A tradução de Meschonnic do Antigo Testamento é, assim, não só uma crítica do próprio texto – no sentido de uma leitura criteriosa, que recuperou estruturas e dispôs de soluções para a tradução, mas também das outras traduções e da recepção do texto, desde uma rígida análise: “Na Bíblia, tomar uma parataxe por uma subordinação transforma um movimento semítico, oral, num procedimento indo-europeu escrito. A tradução transforma o outro no mesmo.
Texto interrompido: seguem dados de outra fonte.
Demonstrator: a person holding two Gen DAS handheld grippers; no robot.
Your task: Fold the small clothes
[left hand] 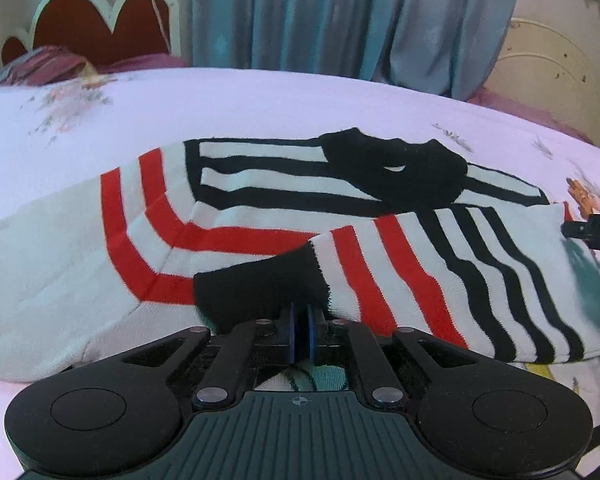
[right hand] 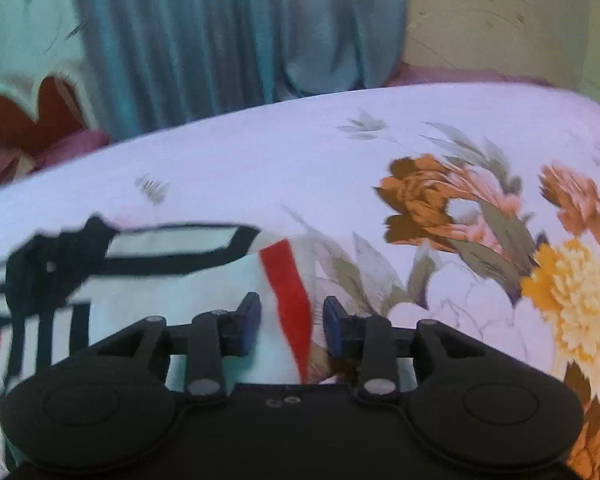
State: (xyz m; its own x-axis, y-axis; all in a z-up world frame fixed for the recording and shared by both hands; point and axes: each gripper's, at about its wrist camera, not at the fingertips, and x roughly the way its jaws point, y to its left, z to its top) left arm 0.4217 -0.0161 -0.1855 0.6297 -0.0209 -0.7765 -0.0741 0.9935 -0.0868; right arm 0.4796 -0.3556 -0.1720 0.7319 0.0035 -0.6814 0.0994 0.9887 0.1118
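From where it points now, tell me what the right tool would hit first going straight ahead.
The right tool stands open over the sweater's edge, white and red knit between its fingers. Straight on, it would probably meet that fabric first, then the floral bedsheet. Depth is unclear.

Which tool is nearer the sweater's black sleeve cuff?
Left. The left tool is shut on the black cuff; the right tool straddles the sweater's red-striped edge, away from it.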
A tradução é, então, aquilo que ela é muitas vezes, o etnocentrismo e a lógica da identidade – apagamento da alteridade.”. O ritmo e a oralidade não são importantes apenas na leitura da Bíblia, mas são analisados e defendidos como critério de leitura para a literatura em geral, e assim aparecem em toda a obra do autor, na teoria da leitura literária que esboça em Critique du rythme (1982) e La rime et la vie (1989), entre outros livros. Os conceitos, especialmente ritmo, aparecem também desde uma leitura menos convencional, fora de arcaísmos: “Ritmo como organização do movimento na palavra, organização de um discurso por um sujeito e de um sujeito por um discurso”. A oralidade, no que lhe diz respeito, não aparece como uma característica perdida, somente recuperada por uma arqueologia nostálgica, senão que como componente da escritura, parte do contínuo da escritura, cuja descoberta e análise deve ser função do tradutor.

Henri Meschonnic (1932 – 2009)
Henri Meschonnic (1932 – 2009)

A leitura da obra de Meschonnic abre caminhos para reavaliar a cultura européia, em primeira instância, e a cultura ocidental, de modo mais amplo: há uma certa descentralização do pensamento europeu, que passa a ser visto desde sua base como espaço de tradução, e não só de produção. Desse modo, seus estudos ampliam as possibilidades e caminhos de leitura não só para os estudos da tradução, mas também para a crítica e a teoria literária.